Yes, the pace at which disruptions are happening this year is intense.
However I think my main concern is not only the recent/current production system outages with forms and the Membership API, and the seemingly-daily appearance of new bugs in the designer and editor - it’s also the unclear roadmaps, and the features and functionality that were there yesterday but are gone today, with no warning.
I literally don’t know where the Webflow platform is headed.
An analogy that keeps coming up in our team discussions is that the experience is rather like being on a plane, with too much turbulence.
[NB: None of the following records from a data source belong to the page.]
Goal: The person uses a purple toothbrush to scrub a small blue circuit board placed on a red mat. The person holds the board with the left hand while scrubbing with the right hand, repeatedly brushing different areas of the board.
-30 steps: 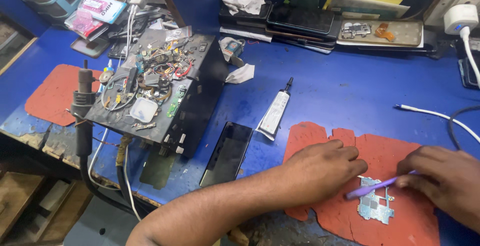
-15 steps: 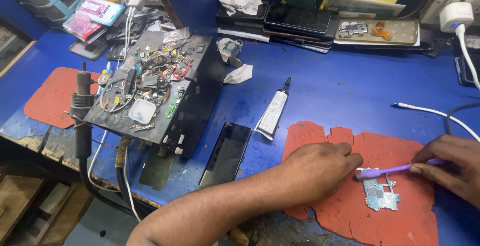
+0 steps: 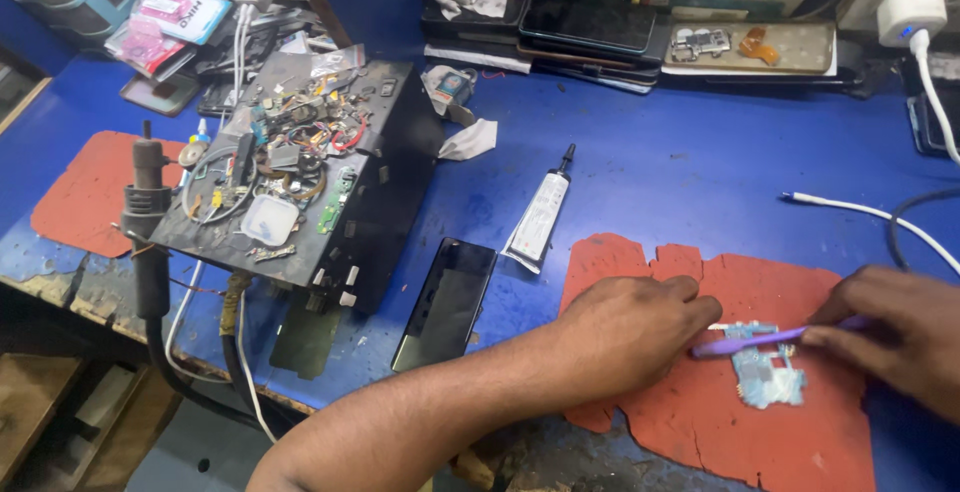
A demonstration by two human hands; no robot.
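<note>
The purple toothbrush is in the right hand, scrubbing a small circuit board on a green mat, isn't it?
Not quite: the mat is red, not green. The head view shows the right hand holding the purple toothbrush over the small circuit board on that mat.

My left forearm comes in bare from the lower edge and slants up to the right. My left hand (image 3: 625, 337) lies palm down, knuckles up, its fingers (image 3: 690, 304) curled and pressing downward at the tips. My right hand (image 3: 895, 337) enters from the right edge, fingers drawn together in a pinch, pointing toward my left hand and close to it.
</note>
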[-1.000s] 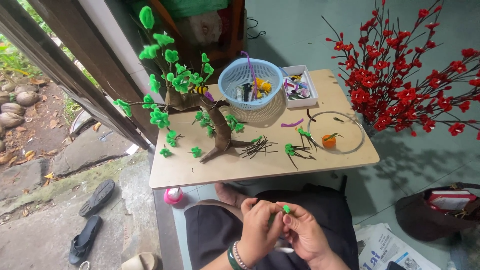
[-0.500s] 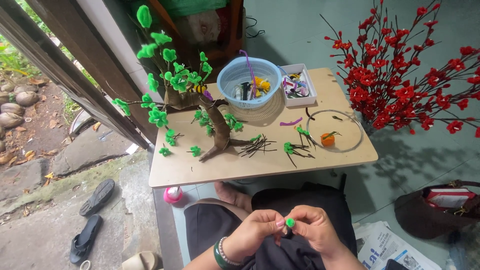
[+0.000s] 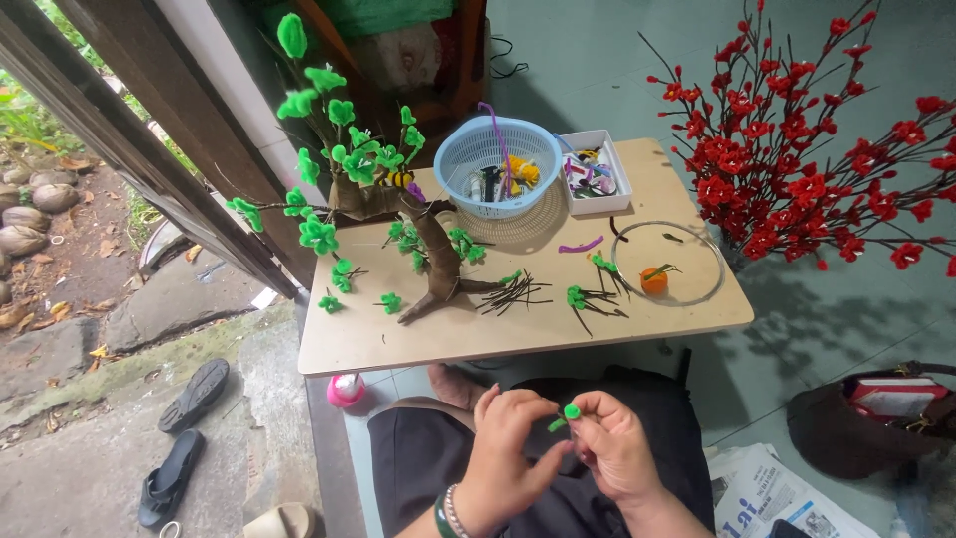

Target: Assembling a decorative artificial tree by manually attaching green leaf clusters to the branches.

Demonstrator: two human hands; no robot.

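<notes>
Both my hands are over my lap, below the front edge of a small wooden table (image 3: 418,344). My left hand (image 3: 508,458) and my right hand (image 3: 617,448) pinch a small green fuzzy pipe-cleaner piece (image 3: 566,415) between their fingertips. On the table stands a brown craft tree (image 3: 428,249) with green pipe-cleaner leaves. Loose green leaf pieces on dark wires (image 3: 588,296) lie near the table's front.
A blue plastic basket (image 3: 498,164) and a white tray (image 3: 597,174) of craft bits stand at the table's back. A clear round lid (image 3: 667,264) holds an orange piece. Red blossom branches (image 3: 817,169) rise at right. Sandals (image 3: 189,428) lie on the floor at left.
My hands have shifted slightly right and up over my lap, still working the green piece between the fingertips. The table objects have not moved.
</notes>
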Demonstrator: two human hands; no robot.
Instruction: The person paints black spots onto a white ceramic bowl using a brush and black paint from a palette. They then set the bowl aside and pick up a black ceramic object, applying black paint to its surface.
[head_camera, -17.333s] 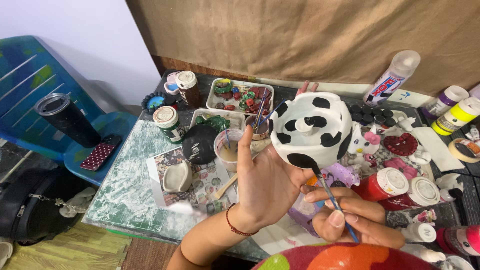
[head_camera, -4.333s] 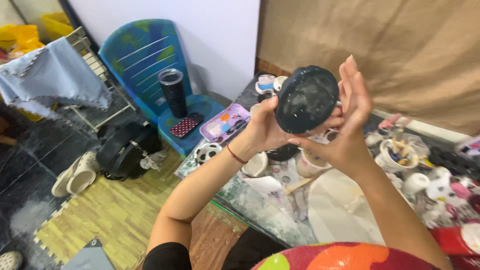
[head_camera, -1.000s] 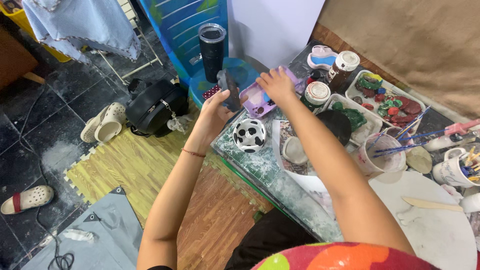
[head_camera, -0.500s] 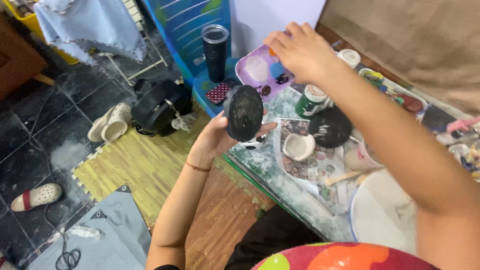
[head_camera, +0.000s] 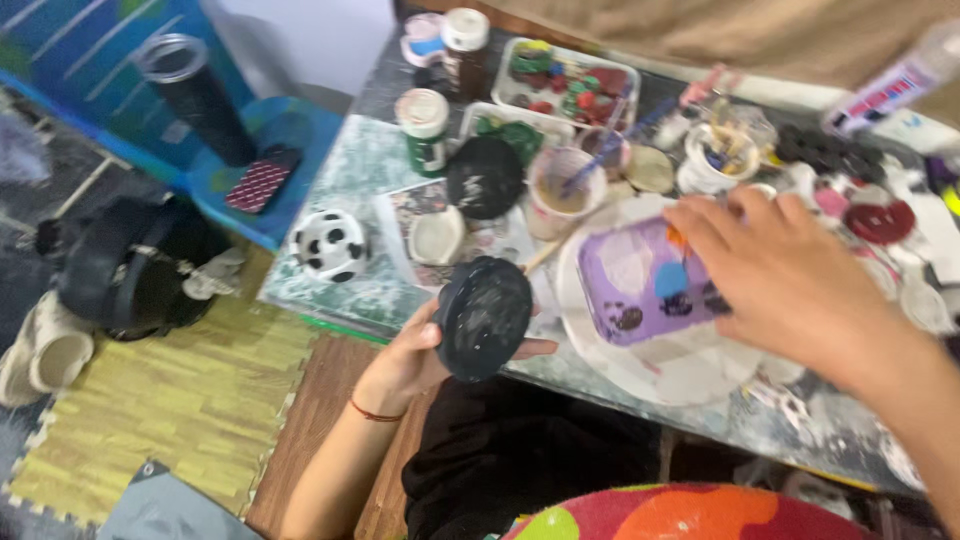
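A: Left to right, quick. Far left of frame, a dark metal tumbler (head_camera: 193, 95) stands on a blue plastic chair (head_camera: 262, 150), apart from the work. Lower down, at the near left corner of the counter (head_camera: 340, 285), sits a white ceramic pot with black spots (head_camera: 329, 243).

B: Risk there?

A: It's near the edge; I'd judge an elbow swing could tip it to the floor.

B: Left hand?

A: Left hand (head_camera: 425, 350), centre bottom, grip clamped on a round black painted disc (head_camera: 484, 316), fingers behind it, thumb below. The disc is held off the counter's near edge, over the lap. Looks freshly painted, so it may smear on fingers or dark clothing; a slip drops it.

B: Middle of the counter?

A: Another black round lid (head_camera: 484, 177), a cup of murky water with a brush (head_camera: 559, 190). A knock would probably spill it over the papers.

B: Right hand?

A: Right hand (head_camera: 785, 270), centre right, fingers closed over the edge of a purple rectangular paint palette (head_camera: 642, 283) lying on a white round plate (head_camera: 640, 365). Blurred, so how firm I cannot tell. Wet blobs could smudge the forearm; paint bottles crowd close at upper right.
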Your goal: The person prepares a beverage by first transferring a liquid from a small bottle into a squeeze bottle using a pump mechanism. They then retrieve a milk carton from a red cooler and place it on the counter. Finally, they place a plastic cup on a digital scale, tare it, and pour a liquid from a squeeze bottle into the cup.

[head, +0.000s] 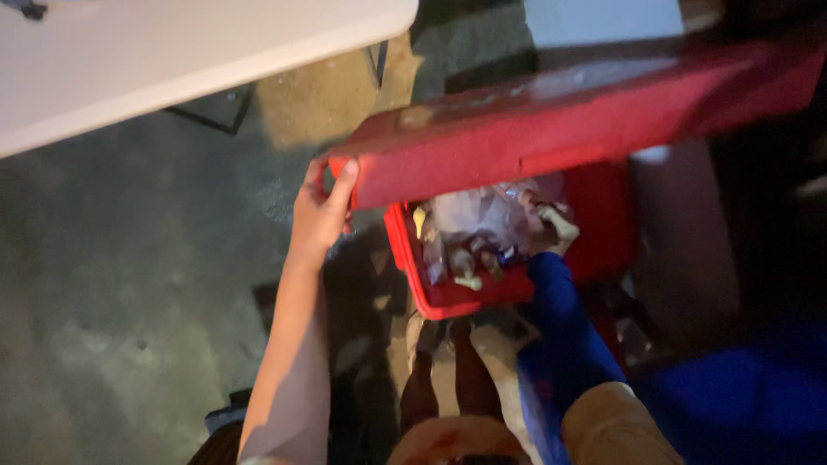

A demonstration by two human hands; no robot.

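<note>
My left hand (320,207) grips the left corner of a red lid (551,120) and holds it raised over a red bin (448,297). The bin is filled with clear plastic bags (482,215) and small bottles or scraps. My right hand (556,231), in a blue sleeve or glove (560,319), reaches into the bin among the rubbish; blur hides whether its fingers hold something.
A white table top (172,60) juts in at the upper left. Grey concrete floor (129,284) spreads on the left. A blue container (741,396) stands at the lower right. My legs and feet (448,362) are below the bin.
</note>
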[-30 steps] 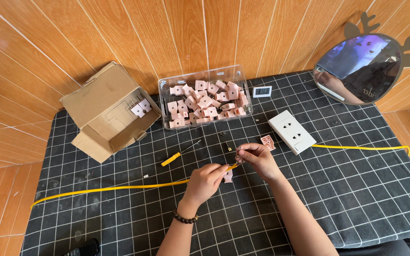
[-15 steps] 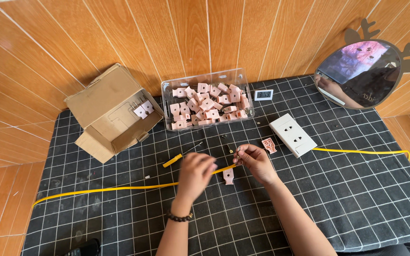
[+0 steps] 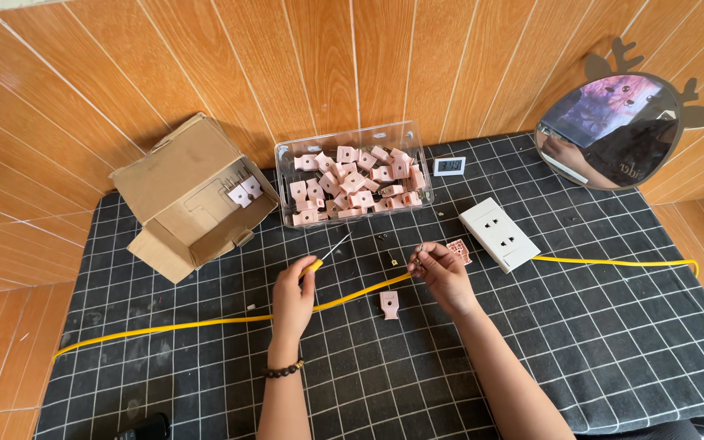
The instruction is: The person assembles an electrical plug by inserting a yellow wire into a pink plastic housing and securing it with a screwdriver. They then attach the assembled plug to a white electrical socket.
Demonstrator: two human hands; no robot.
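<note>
Head view looks down on a tabletop covered by a black mat with a white grid [image 3: 613,342], set against a wall of orange-brown wooden planks [image 3: 352,65]. At upper left of the mat lies an open brown cardboard box [image 3: 185,195] with two small white pieces inside. At upper centre stands a clear plastic tub [image 3: 354,173] filled with small pink plastic blocks. Right of centre rests a white rectangular socket plate [image 3: 499,235], and at upper right a round mirror with antler-shaped ears [image 3: 609,130] leans on the wall. A long yellow cable [image 3: 205,321] runs across the mat from lower left to the right edge.

The left hand [image 3: 293,297] is closed round a yellow-handled screwdriver [image 3: 313,265], its thin shaft pointing up and right. The right hand [image 3: 442,273] has its fingertips pinched on something small near the cable's middle; what it is I cannot make out. One loose pink block [image 3: 389,304] lies just below the cable, between the hands.

A small grey digital display [image 3: 449,166] sits behind the tub. A dark object at the bottom edge is cut off.

Half a second ago the left hand lay over the cable near the other hand; it has since drawn left and taken up the screwdriver, which then lay on the mat.
</note>
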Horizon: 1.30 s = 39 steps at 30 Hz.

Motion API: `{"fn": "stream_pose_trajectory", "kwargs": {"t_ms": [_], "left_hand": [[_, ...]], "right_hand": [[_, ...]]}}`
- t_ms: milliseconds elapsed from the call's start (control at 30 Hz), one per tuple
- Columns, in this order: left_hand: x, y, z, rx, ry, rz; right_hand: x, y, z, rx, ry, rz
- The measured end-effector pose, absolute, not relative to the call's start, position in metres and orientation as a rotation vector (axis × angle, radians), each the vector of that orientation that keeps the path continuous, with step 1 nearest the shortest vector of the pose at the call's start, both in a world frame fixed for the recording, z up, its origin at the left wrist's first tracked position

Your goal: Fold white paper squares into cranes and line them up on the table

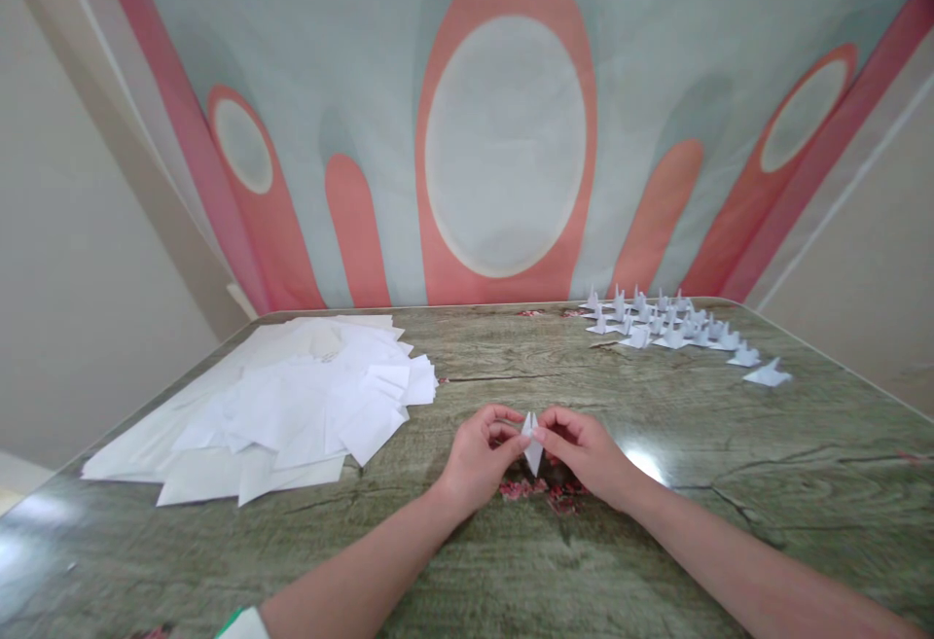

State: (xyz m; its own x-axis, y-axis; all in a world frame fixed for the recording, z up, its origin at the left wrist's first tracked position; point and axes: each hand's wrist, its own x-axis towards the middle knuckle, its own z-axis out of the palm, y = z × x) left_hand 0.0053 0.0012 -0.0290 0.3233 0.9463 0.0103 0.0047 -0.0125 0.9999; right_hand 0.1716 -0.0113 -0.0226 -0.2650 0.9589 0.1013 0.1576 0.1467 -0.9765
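Note:
Between my two hands, near the middle of the table, is a small piece of white paper folded into a narrow diamond (pixel 533 454). Its upper end shows a split between two points, and its lower tip points toward me. My left hand (pixel 485 452) pinches its left edge between thumb and fingers. On the opposite edge, my right hand (pixel 584 449) has thumb and forefinger closed on the paper. Both thumbs press on its face, so part of the folds is hidden.
A spread heap of white paper sheets (pixel 292 406) covers the table's left side. Several folded white paper cranes (pixel 671 336) stand in rows at the back right. The wood-grain table (pixel 730 542) reaches a wall hanging with pink and white shapes (pixel 511 289).

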Motion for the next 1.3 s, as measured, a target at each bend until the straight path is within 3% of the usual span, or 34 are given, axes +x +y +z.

That would probably be ok, flying involves air, and air moves… so… slight turbulence is just part of the whole flying deal. But then you look out the window and see people working on the wings… while we’re in the air… and that’s just disconcerting.
Even that would probably be ok, if we knew what was happening, and why, and how long the turbulence will last, but the captain is silent. Not a peep, except occasionally after an incident is hopefully-maybe-over. Most of the time, that’s the only indication we have that anyone is actually in the cockpit.
It’s super uncomfortable, and I think it’s the absolutely the wrong approach.
I’d really like to see a lot more communication from the Webflow team, specifically;
Outages
Details of what’s happening, what’s unstable, and what’s being done. Should we hold on tight, or do we need to move all of our form handlers to Basin to save our clients? My team don’t know, and with zero information on what’s actually happening, how do we decide?
The current Webflow status page is nearly useless, and often doesn’t indicate outages until the day after they’ve occurred, so we can’t even tell if anyone knows that the system is failing.
Current open bugs
I submit bugs 3-4 times a week, and I’d guess that for at least 50% of them, I’m not the first one to contact support. But… there’s no public database, so there’s nowhere to go to check that, and find workarounds.
Hiding the bug database doesn’t make sense. Not only does it mean far slower resolutions for clients without the ability to find bug fixes and workarounds, but the support team takes a direct hit for that, because the same question is asked probably 20 times, on a slow day. That lack of visibility is expensive for everyone.
Roadmaps
Logic, Memberships, and Multilingual are super exciting, but what is the planned feature set and roughly when? I actually have no idea. Mostly, my expectations are based on subtle hints, and guesses based on how my team would build it.
I don’t get it. The roadmap is one of the best marketing tools possible- if you tell me we’re aiming for Atlantis, and show me the route plan, I’m buying my ticket. But right not, I’m not entirely sure what city we’re landing in, or if I’m on the right plane to get there.
Components is a great example of why this is important to Webflow’s image, and to the community. In the forums, there is so much push-back on the transition from Symbols… and to be fair, Components is a little bit of an anomaly, like feathered mouse. We’re hoping it’s mid-evolution to something far more exciting and useful, like a feature-rich library of 3rd party drop-in “smart elements”. Now that’s a useful mutation.
@Oswaldo thanks for sharing your thoughts, I’d been meaning to sit down a reflect on whats happening also. Good share.
I do want to say that Webflow’s support team has been amazing. I get solid responses with clear details and excellent diagnostic instructions. Huge props to the support team. Without them, we would have had to abandon quite a few Webflow projects and choose other platforms instead.